> INFORMATION PROVIDED
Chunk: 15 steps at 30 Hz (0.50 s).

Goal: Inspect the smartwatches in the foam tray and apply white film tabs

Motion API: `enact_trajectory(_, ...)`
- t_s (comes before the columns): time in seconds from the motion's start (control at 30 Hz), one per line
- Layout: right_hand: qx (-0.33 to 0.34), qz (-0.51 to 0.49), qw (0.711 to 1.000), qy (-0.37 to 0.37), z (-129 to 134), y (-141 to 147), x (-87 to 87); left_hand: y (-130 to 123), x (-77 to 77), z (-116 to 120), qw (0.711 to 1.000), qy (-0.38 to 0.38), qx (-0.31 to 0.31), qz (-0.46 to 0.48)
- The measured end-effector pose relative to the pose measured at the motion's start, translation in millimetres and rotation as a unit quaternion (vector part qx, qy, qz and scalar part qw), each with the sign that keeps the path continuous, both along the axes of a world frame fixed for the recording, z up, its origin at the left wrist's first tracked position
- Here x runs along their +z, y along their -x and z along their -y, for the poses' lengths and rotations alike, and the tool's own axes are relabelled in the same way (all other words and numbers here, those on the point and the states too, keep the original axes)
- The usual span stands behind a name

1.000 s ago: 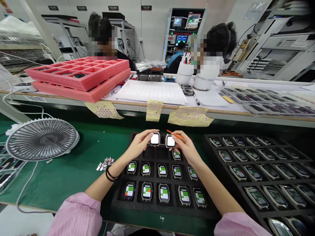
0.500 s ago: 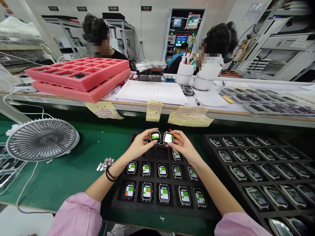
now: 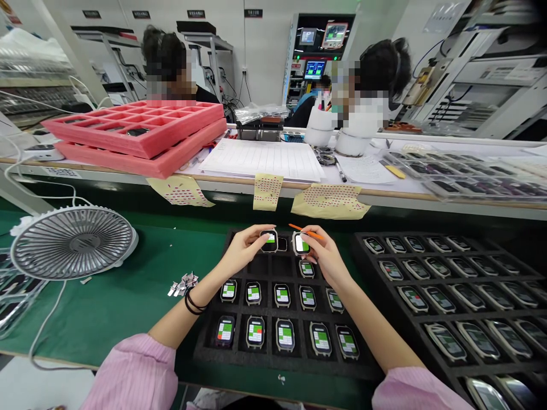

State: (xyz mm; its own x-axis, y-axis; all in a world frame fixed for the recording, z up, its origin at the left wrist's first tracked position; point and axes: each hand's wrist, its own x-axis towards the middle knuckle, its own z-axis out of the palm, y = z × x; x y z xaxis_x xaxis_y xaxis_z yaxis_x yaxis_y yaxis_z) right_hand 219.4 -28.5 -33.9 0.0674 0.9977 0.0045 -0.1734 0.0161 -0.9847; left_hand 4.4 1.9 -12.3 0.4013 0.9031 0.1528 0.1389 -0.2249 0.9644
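Our landmark is the near foam tray (image 3: pixel 277 357), black and set on the green tabletop (image 3: pixel 128 319); both our hands are over its far part. Our left hand (image 3: pixel 245 245) has its fingers clamped on one watch (image 3: pixel 268 241), thumb across the lit face and the other fingers behind or along the edge. Our right hand (image 3: pixel 322 247) is likewise pinched on a second watch (image 3: pixel 301 244), its thumb at the lower edge, and an orange stick (image 3: pixel 305 232) lies through the same grip, slanting across behind that watch's top. The two held watches are apart, side by side over the tray's far rows, faces turned toward us; each sits on the inner side of the hand that grips it. Their long axes seem to run up and down in our view, though we cannot judge this surely. Between them, a dark-faced watch (image 3: pixel 282 245) shows at the tray's far side. Two dark pockets (image 3: pixel 270 265) lie just on the tray's near side of the left-held watch, with our left hand the nearer one; a lit watch (image 3: pixel 306 268) sits just below the right-held one. Small metal pieces (image 3: pixel 183 283) and a fan (image 3: pixel 73 242) are left of the tray, and another foam tray (image 3: pixel 387 297) stands to its right.
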Motion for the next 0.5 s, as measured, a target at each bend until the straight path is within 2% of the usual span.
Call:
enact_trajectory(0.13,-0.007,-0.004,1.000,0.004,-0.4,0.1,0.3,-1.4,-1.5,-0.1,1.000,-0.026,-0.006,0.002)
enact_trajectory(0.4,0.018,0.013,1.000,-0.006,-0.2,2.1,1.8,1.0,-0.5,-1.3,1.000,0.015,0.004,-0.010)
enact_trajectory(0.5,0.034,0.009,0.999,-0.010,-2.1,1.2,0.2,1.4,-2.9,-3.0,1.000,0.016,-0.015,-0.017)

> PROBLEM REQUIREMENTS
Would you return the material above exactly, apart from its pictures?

> TASK RESULT
Chunk: 15 steps at 30 Hz (0.50 s).

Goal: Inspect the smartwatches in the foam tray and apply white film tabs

Motion API: `enact_trajectory(_, ...)`
- t_s (comes before the columns): time in seconds from the motion's start (control at 30 Hz), one per line
- Layout: right_hand: qx (-0.33 to 0.34), qz (-0.51 to 0.49), qw (0.711 to 1.000), qy (-0.37 to 0.37), z (-129 to 134), y (-141 to 147), x (-87 to 87); left_hand: y (-130 to 123), x (-77 to 77), z (-116 to 120), qw (0.711 to 1.000), qy (-0.38 to 0.38), qx (-0.31 to 0.31), qz (-0.46 to 0.48)
- The measured end-effector pose relative to the pose measured at the motion's start, translation in millimetres and rotation as a unit quaternion (vector part qx, qy, qz and scalar part qw), each with the sign that keeps the path continuous, both along the axes of a world frame fixed for the recording, z up, its origin at the left wrist's first tracked position
- Here x runs along their +z, y along their -x and z along their -y, for the poses' lengths and rotations alike, and the tool's own axes are relabelled in the same way (all other words and numbers here, those on the point and the states too, keep the original axes)
- The usual span stands behind a name

1.000 s ago: 
0.500 s ago: 
now: 

State: (xyz mm; its own x-axis, y-axis; all in a world frame fixed for the recording, z up, its origin at the left wrist's first tracked position; point and axes: each hand's wrist, its own x-axis towards the middle knuckle, its own z-axis out of the palm, y = z × x; x y z xaxis_x xaxis_y xaxis_z yaxis_x yaxis_y yaxis_z) right_hand 219.4 -28.5 -33.9 0.0674 0.9977 0.0045 -0.1734 0.0161 -0.9847; left_hand 4.4 1.9 -12.3 0.4013 0.9031 0.1528 0.1389 -0.2249 0.9644
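Our landmark is the near foam tray (image 3: pixel 277 357), black and set on the green tabletop (image 3: pixel 128 319); both our hands are over its far part. Our left hand (image 3: pixel 245 245) has its fingers clamped on one watch (image 3: pixel 268 241), thumb across the lit face and the other fingers behind or along the edge. Our right hand (image 3: pixel 322 247) is likewise pinched on a second watch (image 3: pixel 301 244), its thumb at the lower edge, and an orange stick (image 3: pixel 305 232) lies through the same grip, slanting across behind that watch's top. The two held watches are apart, side by side over the tray's far rows, faces turned toward us; each sits on the inner side of the hand that grips it. Their long axes seem to run up and down in our view, though we cannot judge this surely. Between them, a dark-faced watch (image 3: pixel 282 245) shows at the tray's far side. Two dark pockets (image 3: pixel 270 265) lie just on the tray's near side of the left-held watch, with our left hand the nearer one; a lit watch (image 3: pixel 306 268) sits just below the right-held one. Small metal pieces (image 3: pixel 183 283) and a fan (image 3: pixel 73 242) are left of the tray, and another foam tray (image 3: pixel 387 297) stands to its right.
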Motion for the next 0.5 s, as measured, a target at each bend until the straight path is within 2% of the usual span.
Call:
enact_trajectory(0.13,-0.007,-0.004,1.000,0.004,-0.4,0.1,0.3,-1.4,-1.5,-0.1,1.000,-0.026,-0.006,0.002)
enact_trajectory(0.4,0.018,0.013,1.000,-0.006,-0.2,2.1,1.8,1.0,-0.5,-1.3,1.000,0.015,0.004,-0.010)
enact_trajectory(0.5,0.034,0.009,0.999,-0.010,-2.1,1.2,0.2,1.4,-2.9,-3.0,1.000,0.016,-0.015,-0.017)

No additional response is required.